Cette dépense devrait être compensée par les économies sur la facture.
On économise en moyenne 280 kWh/m2/ an ce qui représente au prix actuel du baril : 15 € d’économie.
Donc dès la première année le budget serait en équilibre, les économies d’énergie remboursant les travaux engagés.

5 Quels enjeux et quelle stratégie pour les différents acteurs ?

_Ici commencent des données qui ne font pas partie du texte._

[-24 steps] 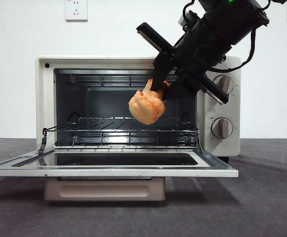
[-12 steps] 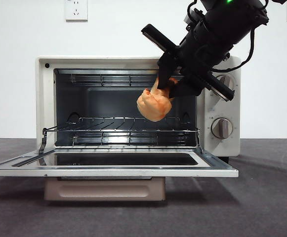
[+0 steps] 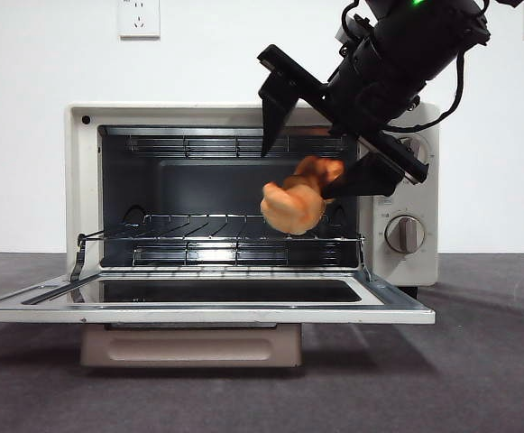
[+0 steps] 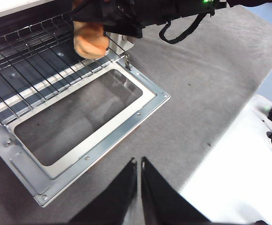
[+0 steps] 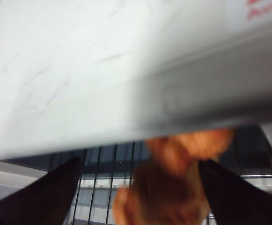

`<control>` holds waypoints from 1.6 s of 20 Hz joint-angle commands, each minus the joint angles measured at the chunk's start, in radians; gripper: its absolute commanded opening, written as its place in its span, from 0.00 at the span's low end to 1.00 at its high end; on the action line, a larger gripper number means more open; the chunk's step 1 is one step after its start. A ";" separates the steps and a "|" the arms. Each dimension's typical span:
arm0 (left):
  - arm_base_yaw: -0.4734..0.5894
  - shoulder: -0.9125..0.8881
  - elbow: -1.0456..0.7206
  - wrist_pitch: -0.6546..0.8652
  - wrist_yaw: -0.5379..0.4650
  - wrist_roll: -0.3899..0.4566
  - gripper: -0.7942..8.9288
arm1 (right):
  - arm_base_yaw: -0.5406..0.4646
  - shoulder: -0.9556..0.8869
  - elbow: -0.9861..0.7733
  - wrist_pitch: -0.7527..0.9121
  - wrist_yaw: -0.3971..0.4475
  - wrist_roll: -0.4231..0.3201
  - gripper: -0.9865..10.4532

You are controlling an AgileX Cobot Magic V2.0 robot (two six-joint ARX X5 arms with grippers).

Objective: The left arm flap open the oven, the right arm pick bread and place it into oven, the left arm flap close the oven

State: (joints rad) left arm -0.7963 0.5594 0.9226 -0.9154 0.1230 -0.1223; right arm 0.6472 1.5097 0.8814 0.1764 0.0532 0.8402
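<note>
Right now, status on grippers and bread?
Right gripper open at oven mouth. Bread released, just above rack. Left gripper shut, waiting clear of door.

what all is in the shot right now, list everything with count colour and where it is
oven: one, cream-white, centre of the table, door folded down flat in front
wire rack: one, dark metal, inside the oven cavity
knobs: two, beige, on the oven's right panel, upper one partly hidden by the arm
bread: one, golden-orange, in the air just above the rack at the oven's right side
wall sockets: two, white, on the wall behind
table: one, dark grey
right gripper: black, jaws spread wide at the oven mouth above the bread
left gripper: black, jaws together, waiting in front of the open door
</note>
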 commanded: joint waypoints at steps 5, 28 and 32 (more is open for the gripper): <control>-0.009 0.002 0.015 0.014 -0.031 -0.002 0.10 | 0.011 0.010 0.019 0.014 -0.055 -0.037 0.48; 0.097 0.231 -0.077 0.074 -0.100 -0.082 0.10 | 0.117 -0.610 0.019 -0.697 -0.079 -0.318 0.47; 0.189 0.296 -0.163 0.204 0.103 -0.140 0.10 | 0.116 -0.755 0.019 -0.864 -0.079 -0.376 0.47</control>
State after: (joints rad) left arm -0.6193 0.8478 0.7586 -0.7448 0.1829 -0.2226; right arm 0.7559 0.7776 0.8818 -0.6601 -0.0292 0.5125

Les enjeux sont énormes : ce serait le plus gros projet industriel français, mais aussi un début de solution pour l’environnement, et la prévention d’une crise sociale. En effet, les rénovations entraineraient une création potentielle de 200 000 emplois non délocalisables.C’est un plan qui ne devrait rien coûter à l’état si le coût de l’énergie ne baisse pas et si les prêts ne dépassent pas 4, 5 %. Avec la STU, il est facile à réaliser par tous les professionnels du bâtiment. Même les banquiers peuvent y trouver leur compte.

Qui va se décider à commencer ? C’est à l’ETAT de donner un signal clair : une date butoir pour l’obligation de rénovation des logements mis en vente ; par exemple 2015 qui est un délai suffisant pour que le secteur se prépare.

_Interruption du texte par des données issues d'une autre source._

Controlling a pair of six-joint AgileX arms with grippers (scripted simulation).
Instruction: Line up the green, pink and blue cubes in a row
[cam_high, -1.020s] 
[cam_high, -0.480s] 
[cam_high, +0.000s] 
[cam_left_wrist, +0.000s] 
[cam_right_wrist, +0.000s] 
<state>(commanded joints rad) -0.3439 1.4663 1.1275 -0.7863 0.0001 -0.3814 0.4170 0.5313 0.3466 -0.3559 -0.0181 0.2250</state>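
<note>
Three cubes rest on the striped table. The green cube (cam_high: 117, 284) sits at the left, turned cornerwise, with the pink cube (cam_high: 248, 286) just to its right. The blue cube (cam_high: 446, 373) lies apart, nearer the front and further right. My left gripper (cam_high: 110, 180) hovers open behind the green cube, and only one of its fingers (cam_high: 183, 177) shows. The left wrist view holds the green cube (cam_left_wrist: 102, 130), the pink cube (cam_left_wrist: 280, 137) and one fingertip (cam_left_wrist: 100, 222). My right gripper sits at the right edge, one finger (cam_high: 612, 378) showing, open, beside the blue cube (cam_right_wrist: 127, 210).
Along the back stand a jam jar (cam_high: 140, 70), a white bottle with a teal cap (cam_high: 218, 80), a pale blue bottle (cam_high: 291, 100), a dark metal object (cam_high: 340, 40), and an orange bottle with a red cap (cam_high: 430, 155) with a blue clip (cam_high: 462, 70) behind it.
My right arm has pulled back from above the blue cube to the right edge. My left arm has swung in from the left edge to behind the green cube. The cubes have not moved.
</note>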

L’Etat doit aussi préparer l’opinion publique.
Il faut aider à mettre en œuvre : la formation et l’embauche dans le BTP. Il faut expérimenter et évaluer, afin que les rénovateurs construisent ensemble leur savoir- faire. Il faut aussi conduire une politique des prix raisonnables afin de ne pas provoquer une révolte du public et un arrêt des efforts.

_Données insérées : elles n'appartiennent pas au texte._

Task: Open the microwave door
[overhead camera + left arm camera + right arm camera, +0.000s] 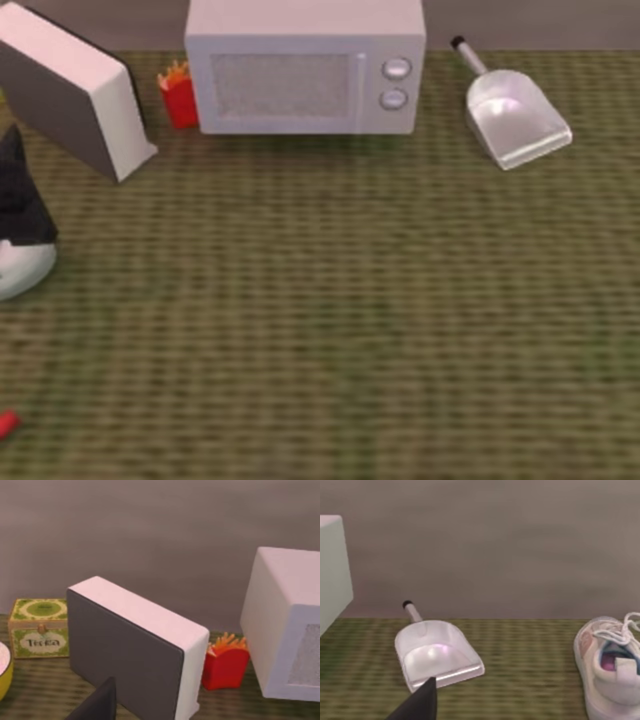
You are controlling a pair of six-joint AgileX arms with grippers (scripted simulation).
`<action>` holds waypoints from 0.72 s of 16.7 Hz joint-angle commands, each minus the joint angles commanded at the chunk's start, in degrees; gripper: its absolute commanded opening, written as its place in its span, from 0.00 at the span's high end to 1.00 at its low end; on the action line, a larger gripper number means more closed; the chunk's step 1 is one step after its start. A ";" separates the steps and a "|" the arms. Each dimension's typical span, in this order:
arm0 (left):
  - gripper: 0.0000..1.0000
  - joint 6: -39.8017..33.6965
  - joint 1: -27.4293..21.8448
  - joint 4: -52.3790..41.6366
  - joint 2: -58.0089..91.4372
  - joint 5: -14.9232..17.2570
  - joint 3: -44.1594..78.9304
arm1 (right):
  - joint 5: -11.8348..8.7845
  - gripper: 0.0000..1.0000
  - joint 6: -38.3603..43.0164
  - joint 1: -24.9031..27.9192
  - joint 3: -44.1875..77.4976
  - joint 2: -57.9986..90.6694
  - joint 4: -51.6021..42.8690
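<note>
With the microwave door (283, 88) fully closed, we are at the approach step; neither tool's state can be determined, and next one must reach the door's edge.

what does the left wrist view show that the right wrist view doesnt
Only the left wrist view: the slanted white-and-grey box, a green tea tin, a red fries carton, a yellow bowl rim and the microwave door, shut. Only the right wrist view: a clear scoop and a white sneaker. Both: the microwave and green table.
</note>
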 joint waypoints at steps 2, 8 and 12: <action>0.00 -2.43 -4.42 0.14 11.74 -3.98 8.71 | 0.00 0.00 0.00 0.00 0.00 0.00 0.00; 0.00 -10.08 -17.91 0.85 48.26 -15.91 35.49 | 0.00 0.00 0.00 0.00 0.00 0.00 0.00; 0.00 -13.94 -25.30 0.58 68.96 -22.44 49.59 | 0.00 0.00 0.00 0.00 0.00 0.00 0.00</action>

Légiférer c’est bien mais la politique d’incitation (crédits d’impôts, subventions) doit continuer, menée par l’état ou par la région . Par ailleurs, il ne faudrait pas que le coût de la rénovation dérape !

6 L’expérience allemande

Depuis 2003 L’Allemagne a lancé des programmes de rénovation d’abord expérimentaux puis de plus en plus ambitieux. Une réglementation a été mise en place. Les atouts allemands sont la qualité des bureaux d’étude, le sérieux et le savoir-faire des entreprises qui rendent possible l’approche fondée sur le Calcul Thermique. L’Allemagne a acquis un savoir-faire unique au monde.Un programme ambitieux de rénovation de 300 000 logements a déjà permis de créer beaucoup d’emplois. Ce qui est déterminant c’est qu’il y a une forte volonté politique qui transcende les clivages des partis. Les financements sont fait par le biais d’un équivalent de notre de Caisse des Dépôts (alimentée en partie par les Landers.) Les aides sont conditionnées à l’objectif que se fixe le propriétaire. Celui-ci reçoit une subvention directe et un financement à taux préférentiel.

Les programmes sont en augmentation spectaculaire et l’Allemagne devrait arriver à rénover son parc ancien dans les 20 ans.

Remarques générales faites à partir de cet article

- Il serait souhaitable de faire une comparaison avec d’autres propositions pour la France.
- Comparer à d’autres expériences à l’étranger.
- sera-t-il si facile de légiférer sans provoquer un tollé des propriétaires ?Remarquons que, que l’Allemagne procède beaucoup par incitation.

Des exemples concrets

L’appartement de Myriam

J’ai essayé de mettre à l’épreuve les données de cet article par rapport à mon appartement : 60 m2 non isolé (simple survitrages sur les fenêtres) et chauffé à 19° le jour 18° la nuit.
Ma facture de gaz s’élève à 482 €/an avec une consommation de 5768KWh/an soit un coefficient de 96 kWh/m²/an.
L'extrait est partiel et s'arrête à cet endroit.